- [Your task]
Up to and including the line bearing "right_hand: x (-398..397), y", output every line of the entries exactly as written, starting from the first; pictures stay out.

- [The data]
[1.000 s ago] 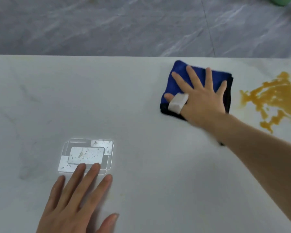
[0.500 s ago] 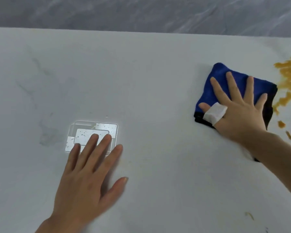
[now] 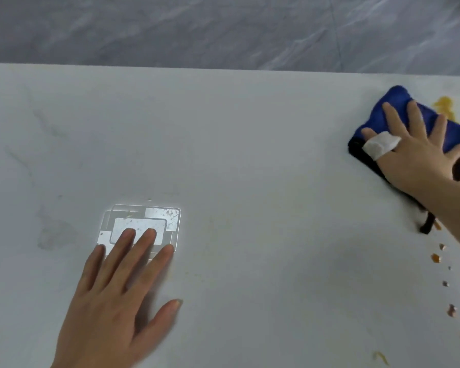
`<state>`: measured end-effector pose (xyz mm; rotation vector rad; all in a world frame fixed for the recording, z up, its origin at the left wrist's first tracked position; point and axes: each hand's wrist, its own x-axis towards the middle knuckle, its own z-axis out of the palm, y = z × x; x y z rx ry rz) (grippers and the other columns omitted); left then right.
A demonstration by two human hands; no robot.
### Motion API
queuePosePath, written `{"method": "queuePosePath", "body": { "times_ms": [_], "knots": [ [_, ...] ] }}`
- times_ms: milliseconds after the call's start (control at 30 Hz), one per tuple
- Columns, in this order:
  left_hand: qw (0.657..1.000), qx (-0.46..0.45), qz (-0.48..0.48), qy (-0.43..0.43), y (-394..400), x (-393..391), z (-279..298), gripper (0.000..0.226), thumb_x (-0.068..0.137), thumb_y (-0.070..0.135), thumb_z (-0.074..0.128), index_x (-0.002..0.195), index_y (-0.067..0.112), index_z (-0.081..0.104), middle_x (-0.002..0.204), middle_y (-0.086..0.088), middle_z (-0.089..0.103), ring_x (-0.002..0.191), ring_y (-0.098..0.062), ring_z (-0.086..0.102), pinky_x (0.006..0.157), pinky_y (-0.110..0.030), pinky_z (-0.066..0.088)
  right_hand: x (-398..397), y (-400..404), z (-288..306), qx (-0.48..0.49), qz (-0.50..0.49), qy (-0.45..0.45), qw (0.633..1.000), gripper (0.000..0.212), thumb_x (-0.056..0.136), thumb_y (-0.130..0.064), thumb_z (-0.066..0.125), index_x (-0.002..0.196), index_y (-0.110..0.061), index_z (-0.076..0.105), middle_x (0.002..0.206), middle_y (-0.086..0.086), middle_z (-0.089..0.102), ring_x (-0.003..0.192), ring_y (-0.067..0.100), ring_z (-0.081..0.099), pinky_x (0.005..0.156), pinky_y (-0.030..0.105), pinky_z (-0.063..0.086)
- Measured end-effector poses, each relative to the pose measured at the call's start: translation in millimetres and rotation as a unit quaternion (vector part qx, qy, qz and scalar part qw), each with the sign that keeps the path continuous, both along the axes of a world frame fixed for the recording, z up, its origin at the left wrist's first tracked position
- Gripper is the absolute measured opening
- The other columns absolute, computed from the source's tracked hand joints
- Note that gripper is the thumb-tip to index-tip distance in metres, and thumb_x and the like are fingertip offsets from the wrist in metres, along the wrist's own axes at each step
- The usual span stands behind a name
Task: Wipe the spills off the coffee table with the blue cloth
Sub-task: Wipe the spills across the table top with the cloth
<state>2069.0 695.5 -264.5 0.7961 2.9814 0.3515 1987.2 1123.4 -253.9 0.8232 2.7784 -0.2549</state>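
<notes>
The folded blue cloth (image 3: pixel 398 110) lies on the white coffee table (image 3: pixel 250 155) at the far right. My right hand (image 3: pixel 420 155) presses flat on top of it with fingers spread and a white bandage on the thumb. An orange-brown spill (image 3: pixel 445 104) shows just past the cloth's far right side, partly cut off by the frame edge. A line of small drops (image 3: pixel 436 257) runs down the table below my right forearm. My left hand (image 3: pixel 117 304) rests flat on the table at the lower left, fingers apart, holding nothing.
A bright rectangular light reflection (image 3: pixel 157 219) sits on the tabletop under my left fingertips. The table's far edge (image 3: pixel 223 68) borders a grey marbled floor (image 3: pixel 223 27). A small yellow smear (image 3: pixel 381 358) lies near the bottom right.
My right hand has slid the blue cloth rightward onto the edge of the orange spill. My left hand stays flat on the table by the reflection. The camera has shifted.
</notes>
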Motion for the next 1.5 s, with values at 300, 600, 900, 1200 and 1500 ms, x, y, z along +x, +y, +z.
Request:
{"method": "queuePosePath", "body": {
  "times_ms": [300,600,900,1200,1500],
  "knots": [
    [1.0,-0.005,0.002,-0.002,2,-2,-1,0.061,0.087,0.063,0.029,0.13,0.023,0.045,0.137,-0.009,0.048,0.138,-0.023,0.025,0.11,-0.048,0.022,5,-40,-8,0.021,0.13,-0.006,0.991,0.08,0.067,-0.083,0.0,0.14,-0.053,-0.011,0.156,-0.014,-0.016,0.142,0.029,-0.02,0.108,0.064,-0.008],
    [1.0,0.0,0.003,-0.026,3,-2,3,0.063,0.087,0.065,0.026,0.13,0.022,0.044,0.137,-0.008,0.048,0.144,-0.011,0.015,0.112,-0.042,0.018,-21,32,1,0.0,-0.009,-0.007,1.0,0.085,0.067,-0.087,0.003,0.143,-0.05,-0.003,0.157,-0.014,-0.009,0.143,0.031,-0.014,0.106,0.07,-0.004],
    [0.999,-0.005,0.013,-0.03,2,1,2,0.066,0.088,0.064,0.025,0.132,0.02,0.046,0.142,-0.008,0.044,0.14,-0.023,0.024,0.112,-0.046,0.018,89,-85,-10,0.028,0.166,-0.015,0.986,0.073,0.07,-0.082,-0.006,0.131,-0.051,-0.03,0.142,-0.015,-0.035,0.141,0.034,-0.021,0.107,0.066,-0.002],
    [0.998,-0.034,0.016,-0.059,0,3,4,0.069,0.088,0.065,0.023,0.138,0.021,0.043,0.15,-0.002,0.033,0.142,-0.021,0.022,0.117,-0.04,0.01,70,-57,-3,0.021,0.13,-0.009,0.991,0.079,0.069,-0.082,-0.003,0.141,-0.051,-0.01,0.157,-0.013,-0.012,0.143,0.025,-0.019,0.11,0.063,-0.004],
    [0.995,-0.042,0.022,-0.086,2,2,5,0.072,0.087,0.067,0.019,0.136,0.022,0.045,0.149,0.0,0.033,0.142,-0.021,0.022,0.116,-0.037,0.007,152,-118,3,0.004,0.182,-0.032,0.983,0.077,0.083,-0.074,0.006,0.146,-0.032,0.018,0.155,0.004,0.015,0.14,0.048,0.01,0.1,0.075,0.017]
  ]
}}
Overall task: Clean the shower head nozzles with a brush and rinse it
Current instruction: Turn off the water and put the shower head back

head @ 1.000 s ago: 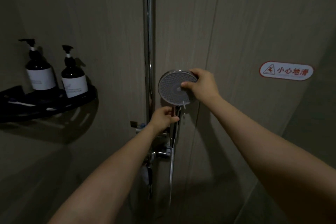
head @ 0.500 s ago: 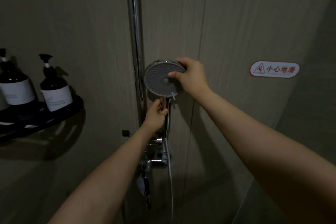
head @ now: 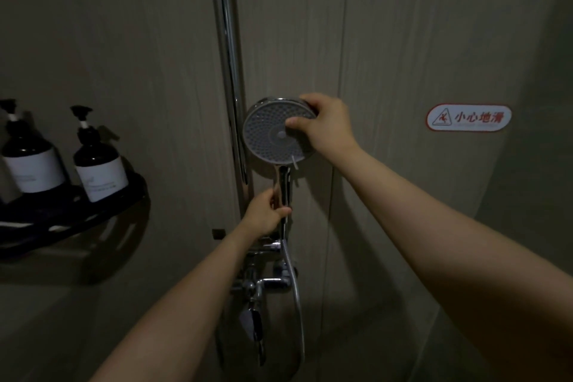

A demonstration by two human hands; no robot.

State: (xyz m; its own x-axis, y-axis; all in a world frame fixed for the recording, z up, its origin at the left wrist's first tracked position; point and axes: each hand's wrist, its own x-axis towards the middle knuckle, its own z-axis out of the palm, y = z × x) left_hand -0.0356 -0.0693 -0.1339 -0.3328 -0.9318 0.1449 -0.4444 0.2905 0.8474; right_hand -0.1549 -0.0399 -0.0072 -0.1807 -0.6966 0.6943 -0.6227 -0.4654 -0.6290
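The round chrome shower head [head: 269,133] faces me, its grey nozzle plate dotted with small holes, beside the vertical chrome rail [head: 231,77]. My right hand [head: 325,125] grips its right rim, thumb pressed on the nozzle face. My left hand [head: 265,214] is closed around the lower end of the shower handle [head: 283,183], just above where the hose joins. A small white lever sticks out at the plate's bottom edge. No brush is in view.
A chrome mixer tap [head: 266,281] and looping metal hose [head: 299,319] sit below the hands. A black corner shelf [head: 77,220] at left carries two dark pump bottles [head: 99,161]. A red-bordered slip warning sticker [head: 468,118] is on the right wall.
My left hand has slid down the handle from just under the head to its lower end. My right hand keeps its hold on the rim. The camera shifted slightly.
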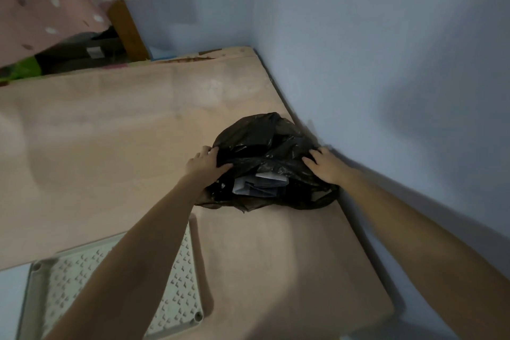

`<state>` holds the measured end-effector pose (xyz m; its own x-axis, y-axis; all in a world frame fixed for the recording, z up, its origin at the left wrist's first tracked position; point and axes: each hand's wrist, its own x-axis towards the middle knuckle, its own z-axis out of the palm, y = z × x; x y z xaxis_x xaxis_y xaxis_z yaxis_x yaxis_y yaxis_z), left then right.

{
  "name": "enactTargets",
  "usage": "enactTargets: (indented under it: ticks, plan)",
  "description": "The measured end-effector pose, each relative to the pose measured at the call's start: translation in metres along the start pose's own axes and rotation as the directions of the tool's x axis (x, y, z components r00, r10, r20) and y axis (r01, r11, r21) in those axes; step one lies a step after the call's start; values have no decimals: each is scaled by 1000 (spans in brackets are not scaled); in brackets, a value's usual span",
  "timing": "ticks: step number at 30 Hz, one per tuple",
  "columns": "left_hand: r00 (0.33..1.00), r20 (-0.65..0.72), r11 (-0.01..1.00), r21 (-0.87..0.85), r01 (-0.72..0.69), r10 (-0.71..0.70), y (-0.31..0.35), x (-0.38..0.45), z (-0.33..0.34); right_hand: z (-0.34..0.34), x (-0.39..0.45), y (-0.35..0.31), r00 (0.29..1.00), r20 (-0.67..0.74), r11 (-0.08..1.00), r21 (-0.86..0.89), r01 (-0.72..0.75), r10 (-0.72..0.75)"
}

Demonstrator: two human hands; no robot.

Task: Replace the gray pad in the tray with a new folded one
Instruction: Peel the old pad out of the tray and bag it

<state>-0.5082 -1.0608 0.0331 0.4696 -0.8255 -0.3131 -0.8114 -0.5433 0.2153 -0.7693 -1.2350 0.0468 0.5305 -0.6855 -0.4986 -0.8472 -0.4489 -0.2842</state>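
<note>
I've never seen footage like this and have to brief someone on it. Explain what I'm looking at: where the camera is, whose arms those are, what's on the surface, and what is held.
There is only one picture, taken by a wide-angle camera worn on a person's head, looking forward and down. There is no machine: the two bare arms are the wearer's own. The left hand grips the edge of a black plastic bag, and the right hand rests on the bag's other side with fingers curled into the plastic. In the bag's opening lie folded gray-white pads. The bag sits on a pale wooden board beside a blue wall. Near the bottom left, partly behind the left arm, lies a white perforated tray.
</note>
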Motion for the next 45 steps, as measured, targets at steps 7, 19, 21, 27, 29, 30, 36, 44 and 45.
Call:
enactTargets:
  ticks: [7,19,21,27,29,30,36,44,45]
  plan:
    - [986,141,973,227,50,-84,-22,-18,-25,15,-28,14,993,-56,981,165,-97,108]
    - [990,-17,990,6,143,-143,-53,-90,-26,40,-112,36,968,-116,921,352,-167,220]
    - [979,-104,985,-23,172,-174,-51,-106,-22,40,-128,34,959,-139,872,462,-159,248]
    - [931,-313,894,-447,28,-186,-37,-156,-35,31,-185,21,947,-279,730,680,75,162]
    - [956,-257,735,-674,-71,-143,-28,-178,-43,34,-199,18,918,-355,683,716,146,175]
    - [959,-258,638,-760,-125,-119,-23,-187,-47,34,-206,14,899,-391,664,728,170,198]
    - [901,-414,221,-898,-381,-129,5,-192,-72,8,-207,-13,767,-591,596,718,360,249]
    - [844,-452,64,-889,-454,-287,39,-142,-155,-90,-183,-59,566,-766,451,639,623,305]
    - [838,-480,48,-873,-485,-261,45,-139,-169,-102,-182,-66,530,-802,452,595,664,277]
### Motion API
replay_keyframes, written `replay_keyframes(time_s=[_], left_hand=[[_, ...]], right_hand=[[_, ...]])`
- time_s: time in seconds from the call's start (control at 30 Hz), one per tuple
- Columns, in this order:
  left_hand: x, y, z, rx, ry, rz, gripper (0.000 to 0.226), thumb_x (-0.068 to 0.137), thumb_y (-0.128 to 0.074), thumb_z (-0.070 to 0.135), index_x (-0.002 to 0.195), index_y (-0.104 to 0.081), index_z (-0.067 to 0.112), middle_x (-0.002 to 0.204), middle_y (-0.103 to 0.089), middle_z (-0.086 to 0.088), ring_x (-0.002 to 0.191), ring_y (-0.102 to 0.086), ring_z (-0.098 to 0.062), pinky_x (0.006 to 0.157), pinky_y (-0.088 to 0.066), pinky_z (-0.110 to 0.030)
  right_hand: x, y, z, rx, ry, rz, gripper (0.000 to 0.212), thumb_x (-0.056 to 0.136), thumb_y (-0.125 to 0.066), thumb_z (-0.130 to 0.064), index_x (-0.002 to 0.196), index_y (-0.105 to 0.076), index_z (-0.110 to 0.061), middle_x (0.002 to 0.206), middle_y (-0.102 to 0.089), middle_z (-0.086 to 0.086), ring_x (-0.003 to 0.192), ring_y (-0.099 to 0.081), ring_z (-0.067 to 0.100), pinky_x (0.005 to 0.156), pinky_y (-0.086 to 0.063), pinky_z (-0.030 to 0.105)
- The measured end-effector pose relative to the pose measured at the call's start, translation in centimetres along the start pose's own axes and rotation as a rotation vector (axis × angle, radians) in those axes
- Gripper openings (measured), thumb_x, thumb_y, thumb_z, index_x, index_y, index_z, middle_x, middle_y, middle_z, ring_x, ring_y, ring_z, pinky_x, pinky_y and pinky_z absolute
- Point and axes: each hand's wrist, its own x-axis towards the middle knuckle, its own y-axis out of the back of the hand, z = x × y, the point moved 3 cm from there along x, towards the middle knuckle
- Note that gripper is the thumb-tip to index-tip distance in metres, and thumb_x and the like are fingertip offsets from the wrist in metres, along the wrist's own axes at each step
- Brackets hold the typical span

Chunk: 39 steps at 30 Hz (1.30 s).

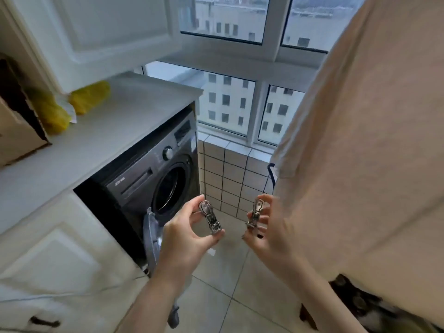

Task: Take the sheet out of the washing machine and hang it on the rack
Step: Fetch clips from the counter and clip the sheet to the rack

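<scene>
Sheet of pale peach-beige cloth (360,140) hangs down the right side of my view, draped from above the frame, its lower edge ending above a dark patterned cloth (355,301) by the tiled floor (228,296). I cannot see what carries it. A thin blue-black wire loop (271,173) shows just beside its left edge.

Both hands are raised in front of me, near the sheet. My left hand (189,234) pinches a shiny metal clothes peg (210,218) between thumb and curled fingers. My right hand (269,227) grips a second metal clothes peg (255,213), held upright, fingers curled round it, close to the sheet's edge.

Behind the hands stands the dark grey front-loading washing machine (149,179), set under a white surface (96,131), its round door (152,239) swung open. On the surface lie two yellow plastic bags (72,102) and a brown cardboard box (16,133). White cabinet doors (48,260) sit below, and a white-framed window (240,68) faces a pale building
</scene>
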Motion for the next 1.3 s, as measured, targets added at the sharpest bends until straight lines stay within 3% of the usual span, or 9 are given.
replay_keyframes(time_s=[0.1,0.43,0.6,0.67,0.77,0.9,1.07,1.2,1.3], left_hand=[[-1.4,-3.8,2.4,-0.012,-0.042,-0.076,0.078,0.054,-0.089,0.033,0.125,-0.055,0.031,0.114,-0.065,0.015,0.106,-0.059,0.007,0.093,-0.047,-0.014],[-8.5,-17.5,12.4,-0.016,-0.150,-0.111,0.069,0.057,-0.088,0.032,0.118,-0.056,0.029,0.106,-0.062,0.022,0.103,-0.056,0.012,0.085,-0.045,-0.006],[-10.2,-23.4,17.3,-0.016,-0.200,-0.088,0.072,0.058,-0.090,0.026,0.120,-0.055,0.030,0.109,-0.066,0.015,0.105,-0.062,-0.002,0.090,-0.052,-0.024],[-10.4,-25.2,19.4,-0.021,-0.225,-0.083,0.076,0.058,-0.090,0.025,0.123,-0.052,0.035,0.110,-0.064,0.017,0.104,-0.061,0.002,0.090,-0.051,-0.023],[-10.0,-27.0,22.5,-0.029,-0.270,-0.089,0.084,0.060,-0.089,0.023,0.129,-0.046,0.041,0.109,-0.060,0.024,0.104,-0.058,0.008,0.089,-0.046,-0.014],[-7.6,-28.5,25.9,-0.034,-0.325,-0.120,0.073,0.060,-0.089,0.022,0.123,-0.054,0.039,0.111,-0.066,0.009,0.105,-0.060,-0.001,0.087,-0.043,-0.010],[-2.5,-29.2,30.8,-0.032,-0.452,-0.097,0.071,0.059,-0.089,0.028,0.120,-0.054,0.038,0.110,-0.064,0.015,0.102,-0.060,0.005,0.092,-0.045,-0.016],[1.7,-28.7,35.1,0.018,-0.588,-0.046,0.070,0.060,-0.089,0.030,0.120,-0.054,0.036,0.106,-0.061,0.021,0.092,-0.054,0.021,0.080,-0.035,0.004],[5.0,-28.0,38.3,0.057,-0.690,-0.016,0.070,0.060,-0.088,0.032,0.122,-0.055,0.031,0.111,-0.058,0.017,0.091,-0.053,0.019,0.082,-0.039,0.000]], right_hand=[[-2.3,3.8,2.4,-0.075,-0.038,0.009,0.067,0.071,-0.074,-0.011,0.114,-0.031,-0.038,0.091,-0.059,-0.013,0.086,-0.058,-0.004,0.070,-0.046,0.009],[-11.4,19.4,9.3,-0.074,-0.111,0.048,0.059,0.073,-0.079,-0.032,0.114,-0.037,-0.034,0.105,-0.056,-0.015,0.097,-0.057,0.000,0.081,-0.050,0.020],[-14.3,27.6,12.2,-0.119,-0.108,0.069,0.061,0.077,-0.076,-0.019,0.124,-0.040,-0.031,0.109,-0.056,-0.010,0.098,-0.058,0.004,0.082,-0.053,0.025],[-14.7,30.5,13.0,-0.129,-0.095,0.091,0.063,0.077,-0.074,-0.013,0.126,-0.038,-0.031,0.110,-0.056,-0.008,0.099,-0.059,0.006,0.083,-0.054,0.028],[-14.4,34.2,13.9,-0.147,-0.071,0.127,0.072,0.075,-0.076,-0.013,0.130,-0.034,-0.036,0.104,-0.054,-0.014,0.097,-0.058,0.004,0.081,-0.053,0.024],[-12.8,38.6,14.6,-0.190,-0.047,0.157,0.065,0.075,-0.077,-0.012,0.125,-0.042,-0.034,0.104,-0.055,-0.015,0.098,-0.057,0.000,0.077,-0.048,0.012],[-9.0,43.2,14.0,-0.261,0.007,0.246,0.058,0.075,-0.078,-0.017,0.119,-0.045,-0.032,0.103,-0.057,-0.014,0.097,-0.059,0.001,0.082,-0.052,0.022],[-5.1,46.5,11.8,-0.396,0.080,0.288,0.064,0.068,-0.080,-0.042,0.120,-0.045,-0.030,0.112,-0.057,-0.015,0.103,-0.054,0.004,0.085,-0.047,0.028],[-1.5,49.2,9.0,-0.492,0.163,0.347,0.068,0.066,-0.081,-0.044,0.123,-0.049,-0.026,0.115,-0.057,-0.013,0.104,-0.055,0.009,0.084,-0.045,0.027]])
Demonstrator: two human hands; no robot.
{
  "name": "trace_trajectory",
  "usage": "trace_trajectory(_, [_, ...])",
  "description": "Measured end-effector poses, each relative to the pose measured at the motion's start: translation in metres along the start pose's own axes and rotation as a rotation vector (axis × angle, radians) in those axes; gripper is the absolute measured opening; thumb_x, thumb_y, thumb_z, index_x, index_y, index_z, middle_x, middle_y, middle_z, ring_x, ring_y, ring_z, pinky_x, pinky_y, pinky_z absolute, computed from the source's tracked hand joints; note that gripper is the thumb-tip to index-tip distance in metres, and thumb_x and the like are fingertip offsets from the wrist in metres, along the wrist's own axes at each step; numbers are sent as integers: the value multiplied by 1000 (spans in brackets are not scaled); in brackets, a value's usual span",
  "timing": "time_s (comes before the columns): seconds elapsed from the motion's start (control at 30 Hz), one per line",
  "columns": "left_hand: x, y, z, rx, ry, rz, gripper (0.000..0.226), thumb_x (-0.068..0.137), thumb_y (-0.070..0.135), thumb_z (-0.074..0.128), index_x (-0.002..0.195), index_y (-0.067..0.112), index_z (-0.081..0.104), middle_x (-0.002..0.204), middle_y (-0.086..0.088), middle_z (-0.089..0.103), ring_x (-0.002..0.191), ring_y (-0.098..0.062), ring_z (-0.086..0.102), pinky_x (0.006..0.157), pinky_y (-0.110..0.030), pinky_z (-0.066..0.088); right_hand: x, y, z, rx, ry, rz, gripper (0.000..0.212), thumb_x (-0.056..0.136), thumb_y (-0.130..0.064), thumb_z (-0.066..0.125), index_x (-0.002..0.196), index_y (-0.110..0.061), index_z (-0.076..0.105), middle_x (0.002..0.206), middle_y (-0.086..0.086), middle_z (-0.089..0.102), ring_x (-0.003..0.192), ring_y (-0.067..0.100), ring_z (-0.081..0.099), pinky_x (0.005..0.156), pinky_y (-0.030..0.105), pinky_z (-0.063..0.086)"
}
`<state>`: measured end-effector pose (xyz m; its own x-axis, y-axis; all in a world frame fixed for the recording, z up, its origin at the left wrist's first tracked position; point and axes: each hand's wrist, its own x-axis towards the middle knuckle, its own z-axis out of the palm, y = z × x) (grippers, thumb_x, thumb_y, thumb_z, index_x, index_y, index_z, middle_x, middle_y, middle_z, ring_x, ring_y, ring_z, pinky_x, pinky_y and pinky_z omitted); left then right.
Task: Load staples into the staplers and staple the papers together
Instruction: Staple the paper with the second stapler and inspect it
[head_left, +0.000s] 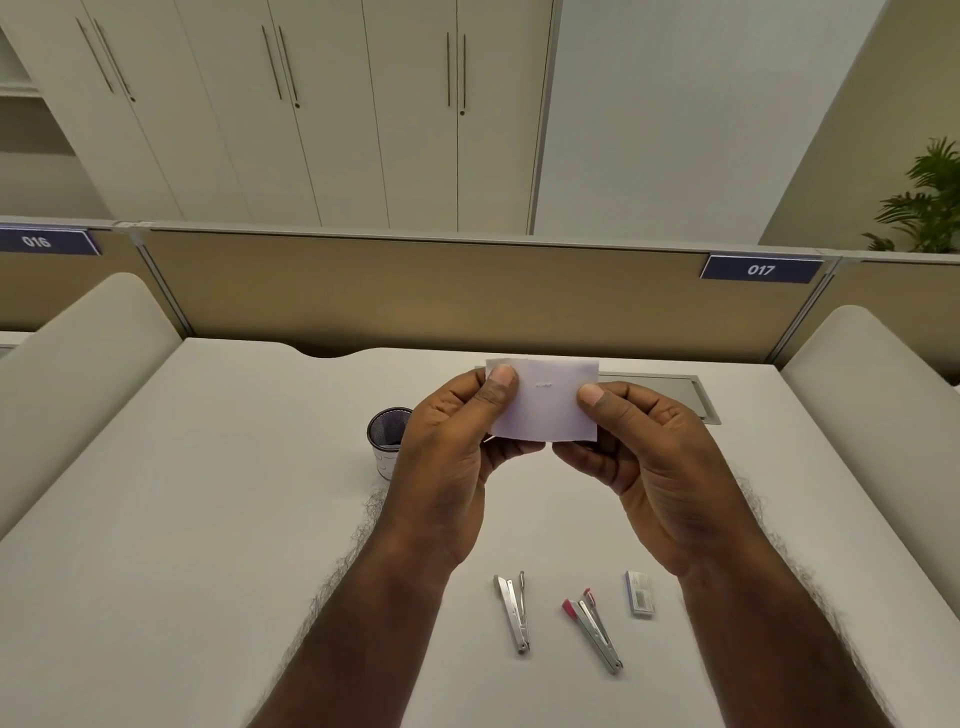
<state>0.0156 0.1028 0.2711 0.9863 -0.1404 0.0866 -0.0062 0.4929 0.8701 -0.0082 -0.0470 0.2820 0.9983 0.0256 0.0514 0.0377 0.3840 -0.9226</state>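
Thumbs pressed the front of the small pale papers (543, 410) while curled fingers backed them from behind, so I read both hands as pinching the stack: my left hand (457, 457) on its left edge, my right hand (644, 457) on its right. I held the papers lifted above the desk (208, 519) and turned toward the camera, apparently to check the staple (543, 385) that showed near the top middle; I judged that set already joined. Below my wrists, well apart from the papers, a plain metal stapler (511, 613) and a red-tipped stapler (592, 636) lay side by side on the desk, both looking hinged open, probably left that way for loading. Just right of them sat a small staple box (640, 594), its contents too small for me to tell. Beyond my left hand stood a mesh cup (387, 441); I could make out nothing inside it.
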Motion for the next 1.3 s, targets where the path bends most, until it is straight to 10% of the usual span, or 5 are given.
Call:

- [Solution below]
[1.000 s ago] 
[0.500 s ago] 
[now] 
`<state>`: measured end-effector pose (xyz mm; rotation vector rad; all in a world frame fixed for the recording, z up, its origin at the left wrist's first tracked position; point and axes: each hand's wrist, its own x-axis towards the middle knuckle, its own z-axis out of the palm, y = z × x; x y z rx ry rz) (grippers and the other columns omitted); left then right.
A demonstration by two human hands; no robot.
### Motion API
queuePosePath, written `{"method": "queuePosePath", "body": { "times_ms": [_], "knots": [ [_, ...] ] }}`
- times_ms: milliseconds after the call's start (control at 30 Hz), one per tuple
- Columns, in this order:
  left_hand: qw (0.657..1.000), qx (-0.46..0.45), qz (-0.48..0.48), qy (-0.43..0.43), y (-394..400), x (-393..391), z (-279..298), gripper (0.000..0.226), thumb_x (-0.068..0.137), thumb_y (-0.070..0.135), thumb_z (-0.074..0.128), index_x (-0.002..0.195), index_y (-0.067..0.112), index_z (-0.081..0.104), middle_x (-0.002..0.204), middle_y (-0.086..0.088), middle_z (-0.089..0.103), ring_x (-0.002..0.191), ring_y (-0.098..0.062), ring_z (-0.086..0.102), pinky_x (0.006..0.157), pinky_y (-0.110..0.030), pinky_z (-0.066..0.088)
  right_hand: x (-398..397), y (-400..404), z (-288..306), qx (-0.48..0.49), qz (-0.50..0.49), qy (-0.45..0.45), qw (0.633..1.000), gripper (0.000..0.212), thumb_x (-0.056..0.136), thumb_y (-0.130..0.064), thumb_z (-0.066..0.125), index_x (-0.002..0.196), index_y (-0.110..0.061), index_z (-0.076..0.105), middle_x (0.002..0.206), middle_y (-0.086..0.086), middle_z (-0.089..0.102), ring_x (-0.003..0.192), ring_y (-0.067..0.100), ring_z (-0.081..0.099), pinky_x (0.005..0.156), pinky_y (-0.030..0.105), pinky_z (-0.063..0.086)

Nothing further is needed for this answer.